石破新総裁に金融市場の洗礼、円高に株急落 一過性か期待と不安

円高をイメージした画像

自民党の石破茂新総裁の誕生に金融市場は、株安・円高・金利上昇で反応した。

財政刺激・金融緩和を主張する高市早苗経済安保相の勝利を事前に織り込んでいた反動が強く出た格好だ。

目先はこうした「高市トレード」の巻き戻しがいつ収まるのかが焦点だ。

石破氏の勝利を受けて「株式市場では金融緩和を主張する高市氏に期待が高まっていたことから、いったん悲観的なムードが漂うだろう」と、大和証券の末広徹チーフエコノミストは話す。

総裁選の投開票が進んでいた取引時間中には、リフレ的政策を志向すると見込まれた高市氏の勝利を織り込むような動きが広がった。

石破氏勝利が伝わった直後には「高市トレード」の逆回転が生じて、ドル/円は146円付近から142円後半へと急落。

日経平均の先物は現物終値比で2000円超下落する場面があった。

今晩の海外市場の反応を見極める必要があるものの、週明けは株安で始まるとみられている。

市場では石破氏に対し「緊縮財政を志向するのではないかとの警戒感が根強い。ようやく日本経済がデフレを脱しつつある中で、マクロ経済への悪影響が出ないよう期待したい」と、しんきんアセットマネジメント投信の藤原直樹シニアファンド・マネージャーは指摘する。

フランス系資産運用会社コムジェストのポートフォリオマネージャー、リチャード・ケイ氏は「投資家が期待していた結果ではないかもしれず、いったんは弱気のムードとなり得る。経済刺激策が打ち出された中国への資金シフトが生じるかもしれない」との見方を示す。

もっとも、目先の相場反応は過剰反応、との見方もある。

来週の新内閣発足後は、市場の関心は、衆院の解散・総選挙にシフトする。

大和証券の末広徹チーフエコノミストは「野党支持層や無党派層の支持も期待できる石破氏が世論調査で高めの支持率を得ることができれば、結果的に石破氏の政策を評価する声も増えてくるだろう」と予想する。

少なくとも2000年以降の日本株には「選挙は買い」の「実績」がある。

2000年以降に解散は8回あり、日経平均は全勝、TOPIXは7回が株高となっている。

解散前日終値から投開票日直前の終値までの平均上昇率は、それぞれ5.2%、4.1%だった。
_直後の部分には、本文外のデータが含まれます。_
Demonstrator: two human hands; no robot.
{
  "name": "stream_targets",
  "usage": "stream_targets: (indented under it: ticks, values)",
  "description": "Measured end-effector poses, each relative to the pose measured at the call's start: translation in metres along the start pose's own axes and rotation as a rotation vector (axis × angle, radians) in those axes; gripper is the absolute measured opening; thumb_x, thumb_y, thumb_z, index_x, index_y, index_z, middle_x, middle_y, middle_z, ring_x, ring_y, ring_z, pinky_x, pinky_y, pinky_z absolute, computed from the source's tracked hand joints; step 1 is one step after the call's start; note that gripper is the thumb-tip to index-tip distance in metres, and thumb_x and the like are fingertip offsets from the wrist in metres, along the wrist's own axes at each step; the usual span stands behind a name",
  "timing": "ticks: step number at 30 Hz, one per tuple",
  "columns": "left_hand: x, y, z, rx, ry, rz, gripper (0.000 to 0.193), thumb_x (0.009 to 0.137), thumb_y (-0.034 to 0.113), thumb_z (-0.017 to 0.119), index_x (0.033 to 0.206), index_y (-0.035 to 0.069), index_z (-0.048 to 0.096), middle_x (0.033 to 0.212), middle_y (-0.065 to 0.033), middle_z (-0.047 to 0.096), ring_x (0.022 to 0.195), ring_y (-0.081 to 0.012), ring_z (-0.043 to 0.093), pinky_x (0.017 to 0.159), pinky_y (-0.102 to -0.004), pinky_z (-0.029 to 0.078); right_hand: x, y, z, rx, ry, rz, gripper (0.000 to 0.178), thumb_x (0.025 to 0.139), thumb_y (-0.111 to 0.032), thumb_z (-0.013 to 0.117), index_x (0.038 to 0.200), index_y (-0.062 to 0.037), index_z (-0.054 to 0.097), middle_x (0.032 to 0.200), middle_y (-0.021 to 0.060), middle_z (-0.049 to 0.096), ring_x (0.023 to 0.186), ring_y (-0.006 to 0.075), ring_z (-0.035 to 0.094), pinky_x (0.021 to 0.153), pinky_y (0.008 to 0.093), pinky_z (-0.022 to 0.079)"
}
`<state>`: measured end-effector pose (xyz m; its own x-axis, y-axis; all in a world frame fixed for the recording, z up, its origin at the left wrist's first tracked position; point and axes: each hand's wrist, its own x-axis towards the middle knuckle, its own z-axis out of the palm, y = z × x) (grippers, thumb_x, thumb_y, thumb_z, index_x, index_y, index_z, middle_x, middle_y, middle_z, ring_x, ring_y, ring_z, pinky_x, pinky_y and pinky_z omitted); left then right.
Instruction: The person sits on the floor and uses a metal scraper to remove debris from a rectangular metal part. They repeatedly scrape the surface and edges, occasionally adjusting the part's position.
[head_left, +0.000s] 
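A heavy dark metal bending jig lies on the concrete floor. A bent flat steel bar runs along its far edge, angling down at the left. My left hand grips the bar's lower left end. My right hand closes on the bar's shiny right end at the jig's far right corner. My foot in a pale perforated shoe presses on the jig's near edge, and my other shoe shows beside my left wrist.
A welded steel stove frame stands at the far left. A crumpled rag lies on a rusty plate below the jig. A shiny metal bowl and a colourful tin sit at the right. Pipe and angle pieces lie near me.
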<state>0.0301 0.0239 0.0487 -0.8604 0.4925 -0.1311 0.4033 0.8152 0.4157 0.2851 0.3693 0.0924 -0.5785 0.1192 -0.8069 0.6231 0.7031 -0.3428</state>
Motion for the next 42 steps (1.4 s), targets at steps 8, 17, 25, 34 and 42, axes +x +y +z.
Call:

「早期解散への思惑が強まれば『選挙は買い』でもあり、株価は一段高を試し得る」としんきんAMの藤原氏は期待を寄せる。

財政運営については、規律を保つ方向とみられているが「総裁選の途中でトーンダウンしたことからしても、今以上に引き締めるというのは世論的にも難しい」と明治安田総合研究所の前田和孝経済調査部エコノミストはみている。

コムジェストのケイ氏は「高市氏や小泉氏が高い支持率を得たことは、新政権でも無視できないだろう。成長戦略への配慮も期待できるのではないか」と話す。

金融政策について明治安田総研の前田氏は、石破氏が強く傾倒している分野ではないとして「日銀の判断に任せるというスタンスだろう」とみる。解散・総選挙の流れとなれば「株安を引き起こすような金融引き締め的な発言も予想されない」と大和の末広氏はみている。

新政権を巡っては、「安定した政策運営が期待できるだろう」(野村総研の木内登英エグゼクティブ・エコノミスト)との見方が出ている。

農林中金総合研究所の南武志理事研究員は、石破氏にフレッシュな印象はないとしながら「政治とカネの問題で有権者に自民党は変わったという印象を植え付けるのに適した人選なのではないか」と指摘する。

11月には米大統領選を控えている。

「今後、日米のリーダーが変わることになる。地政学の時代になり、TSMC(の製造拠点設置)も含めて、経済安全保障の分野で日本が注目を集める中、この分野で石破氏の存在感も出てくるのではないか」とBNPパリバ証券の河野龍太郎チーフエコノミストは話している。